Pat Plowman, from Carbon County, turned the tables a bit, raising the specter that the faithful could find themselves oppressed if same sex marriage becomes the law of the land.
“I’m sure you are aware of the use of such laws to force Christians and members of other faiths to participate against their faith in homosexual weddings as well as force schools, to allow those confused as to their anatomy to use opposite sex restrooms. Once again I respectfully request you table this bad law. And remember, God loves you.”
Not all the arguments in favor of same-sex marriage turned on religious themes. Robin Turner, with the Montana Coalition Against Domestic and Sexual Violence, said officially recognizing same-sex marriages, rather than simply tolerating them by default, sends an important message.
"Our coalition has an interest in supporting dignity and equality not only with the people we work with, but within all of our communities and we feel it is important we support laws which support families, and which support equality, and for that reason, we would request a do pass on House Bill 282.”

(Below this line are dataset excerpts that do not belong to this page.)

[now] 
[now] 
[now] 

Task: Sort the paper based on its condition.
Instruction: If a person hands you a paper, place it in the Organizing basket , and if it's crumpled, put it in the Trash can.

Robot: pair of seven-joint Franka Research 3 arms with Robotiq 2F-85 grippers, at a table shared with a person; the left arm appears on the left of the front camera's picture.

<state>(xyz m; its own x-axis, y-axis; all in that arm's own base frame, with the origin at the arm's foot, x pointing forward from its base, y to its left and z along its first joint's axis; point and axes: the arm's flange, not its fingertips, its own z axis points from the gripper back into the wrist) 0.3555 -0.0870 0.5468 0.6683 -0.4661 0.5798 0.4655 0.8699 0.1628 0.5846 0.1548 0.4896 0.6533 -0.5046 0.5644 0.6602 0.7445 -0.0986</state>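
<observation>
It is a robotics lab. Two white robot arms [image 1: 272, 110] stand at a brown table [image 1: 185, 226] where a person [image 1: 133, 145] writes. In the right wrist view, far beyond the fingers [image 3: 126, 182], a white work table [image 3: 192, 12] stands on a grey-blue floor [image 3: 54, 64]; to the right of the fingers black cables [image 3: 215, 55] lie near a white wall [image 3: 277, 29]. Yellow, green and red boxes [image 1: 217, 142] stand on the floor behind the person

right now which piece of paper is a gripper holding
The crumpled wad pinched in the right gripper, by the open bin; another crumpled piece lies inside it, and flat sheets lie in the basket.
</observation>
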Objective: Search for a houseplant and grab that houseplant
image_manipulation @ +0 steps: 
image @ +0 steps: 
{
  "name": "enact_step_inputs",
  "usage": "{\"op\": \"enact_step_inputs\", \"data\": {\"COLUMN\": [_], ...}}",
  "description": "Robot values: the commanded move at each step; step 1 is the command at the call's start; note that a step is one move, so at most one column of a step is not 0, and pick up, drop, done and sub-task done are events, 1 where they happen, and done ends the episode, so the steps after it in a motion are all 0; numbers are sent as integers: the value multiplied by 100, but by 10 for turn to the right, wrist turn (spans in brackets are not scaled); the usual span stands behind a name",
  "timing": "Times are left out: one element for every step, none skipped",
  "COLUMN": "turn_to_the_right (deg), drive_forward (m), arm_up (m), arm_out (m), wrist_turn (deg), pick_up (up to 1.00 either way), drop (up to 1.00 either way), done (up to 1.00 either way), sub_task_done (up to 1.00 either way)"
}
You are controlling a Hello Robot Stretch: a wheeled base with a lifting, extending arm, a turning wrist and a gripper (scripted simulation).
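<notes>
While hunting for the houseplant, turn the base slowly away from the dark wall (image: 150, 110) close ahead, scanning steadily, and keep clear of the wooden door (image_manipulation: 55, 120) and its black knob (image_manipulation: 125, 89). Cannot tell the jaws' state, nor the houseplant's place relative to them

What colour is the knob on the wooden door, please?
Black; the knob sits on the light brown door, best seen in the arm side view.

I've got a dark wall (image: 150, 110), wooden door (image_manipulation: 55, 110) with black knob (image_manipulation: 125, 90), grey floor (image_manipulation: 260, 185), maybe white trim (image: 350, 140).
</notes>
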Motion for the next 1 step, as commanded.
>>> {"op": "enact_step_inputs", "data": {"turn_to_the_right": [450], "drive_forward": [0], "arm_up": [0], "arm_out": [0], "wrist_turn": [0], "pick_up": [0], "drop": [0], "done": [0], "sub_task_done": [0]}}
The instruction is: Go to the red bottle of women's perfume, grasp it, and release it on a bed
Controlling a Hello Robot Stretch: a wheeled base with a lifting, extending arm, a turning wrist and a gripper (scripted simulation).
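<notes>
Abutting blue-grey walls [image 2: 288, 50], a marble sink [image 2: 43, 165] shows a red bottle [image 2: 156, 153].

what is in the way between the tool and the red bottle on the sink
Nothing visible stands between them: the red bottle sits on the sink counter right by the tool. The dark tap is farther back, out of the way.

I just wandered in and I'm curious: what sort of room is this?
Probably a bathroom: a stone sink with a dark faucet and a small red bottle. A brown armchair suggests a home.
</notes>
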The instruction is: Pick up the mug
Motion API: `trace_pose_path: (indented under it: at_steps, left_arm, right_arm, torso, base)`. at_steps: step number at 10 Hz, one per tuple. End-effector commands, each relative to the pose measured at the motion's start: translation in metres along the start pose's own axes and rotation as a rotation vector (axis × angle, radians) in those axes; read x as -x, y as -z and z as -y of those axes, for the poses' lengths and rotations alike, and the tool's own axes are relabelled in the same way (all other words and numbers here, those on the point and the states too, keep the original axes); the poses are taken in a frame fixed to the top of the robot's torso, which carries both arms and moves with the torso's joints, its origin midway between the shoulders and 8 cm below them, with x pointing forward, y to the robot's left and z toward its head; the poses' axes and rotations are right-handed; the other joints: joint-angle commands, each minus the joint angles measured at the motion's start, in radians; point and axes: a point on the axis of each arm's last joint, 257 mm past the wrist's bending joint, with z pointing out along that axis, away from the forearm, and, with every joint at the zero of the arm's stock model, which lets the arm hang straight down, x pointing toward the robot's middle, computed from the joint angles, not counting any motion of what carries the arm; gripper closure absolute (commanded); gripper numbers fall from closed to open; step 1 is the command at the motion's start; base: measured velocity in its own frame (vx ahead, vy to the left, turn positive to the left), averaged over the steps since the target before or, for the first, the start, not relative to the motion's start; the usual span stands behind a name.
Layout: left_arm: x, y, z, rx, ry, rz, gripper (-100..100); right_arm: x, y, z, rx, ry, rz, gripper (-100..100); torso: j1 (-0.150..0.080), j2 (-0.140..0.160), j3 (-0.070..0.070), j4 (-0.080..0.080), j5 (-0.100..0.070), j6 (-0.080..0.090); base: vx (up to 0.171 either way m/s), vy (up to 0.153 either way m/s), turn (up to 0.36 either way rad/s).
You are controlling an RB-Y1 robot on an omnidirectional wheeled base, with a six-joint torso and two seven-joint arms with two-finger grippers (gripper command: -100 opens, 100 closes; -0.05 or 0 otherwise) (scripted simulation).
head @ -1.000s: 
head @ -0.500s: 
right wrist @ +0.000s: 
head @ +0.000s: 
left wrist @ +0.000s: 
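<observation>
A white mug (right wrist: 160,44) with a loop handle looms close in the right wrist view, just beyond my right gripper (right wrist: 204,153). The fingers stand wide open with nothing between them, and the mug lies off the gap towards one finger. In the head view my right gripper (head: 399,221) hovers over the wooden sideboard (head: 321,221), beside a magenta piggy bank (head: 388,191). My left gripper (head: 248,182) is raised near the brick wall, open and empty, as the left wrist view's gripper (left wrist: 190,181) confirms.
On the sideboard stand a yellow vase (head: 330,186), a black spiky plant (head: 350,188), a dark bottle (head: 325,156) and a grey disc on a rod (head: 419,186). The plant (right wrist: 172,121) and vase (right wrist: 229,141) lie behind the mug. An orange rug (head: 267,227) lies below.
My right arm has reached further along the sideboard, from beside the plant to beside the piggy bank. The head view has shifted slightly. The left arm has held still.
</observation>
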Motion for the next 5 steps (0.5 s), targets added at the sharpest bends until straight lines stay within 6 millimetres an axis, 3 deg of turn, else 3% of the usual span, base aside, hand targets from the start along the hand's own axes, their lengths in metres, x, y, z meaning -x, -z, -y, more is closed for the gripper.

But others claimed that recognizing same-sex unions now, before the issue has been settled once and for all, would be like taking the cake out of the oven half-baked. While most state bans on same sex marriage have been invalidated by federal appeals courts, one court upheld a state’s right to define marriage as it wants. That disparity, what lawyers call a “circuit split”, set the stage for the Supreme Court to finally settle the issue in a ruling expected this spring. Until then, Jerry Laszloffy with the Montana Family Foundation likes Montana’s law just the way it is, even if it is not in force.
“If the supreme court rules that the states should be able to define marriage as they see fit, then the Montana Marriage amendment and the underlying code should all remain intact. The people of Montana by nearly 70 percent said that marriage should remain defined as a union between one man and one woman and they spoke clearly and we urge you to uphold the will of the people as voted.”
That vote was in 2004, and by many accounts the state, and the country, have been rethinking their position on same-sex unions. Still, House Judiciary Committee members were skeptical about changing the law before the Supreme Court rules, making approval of this bill unlikely.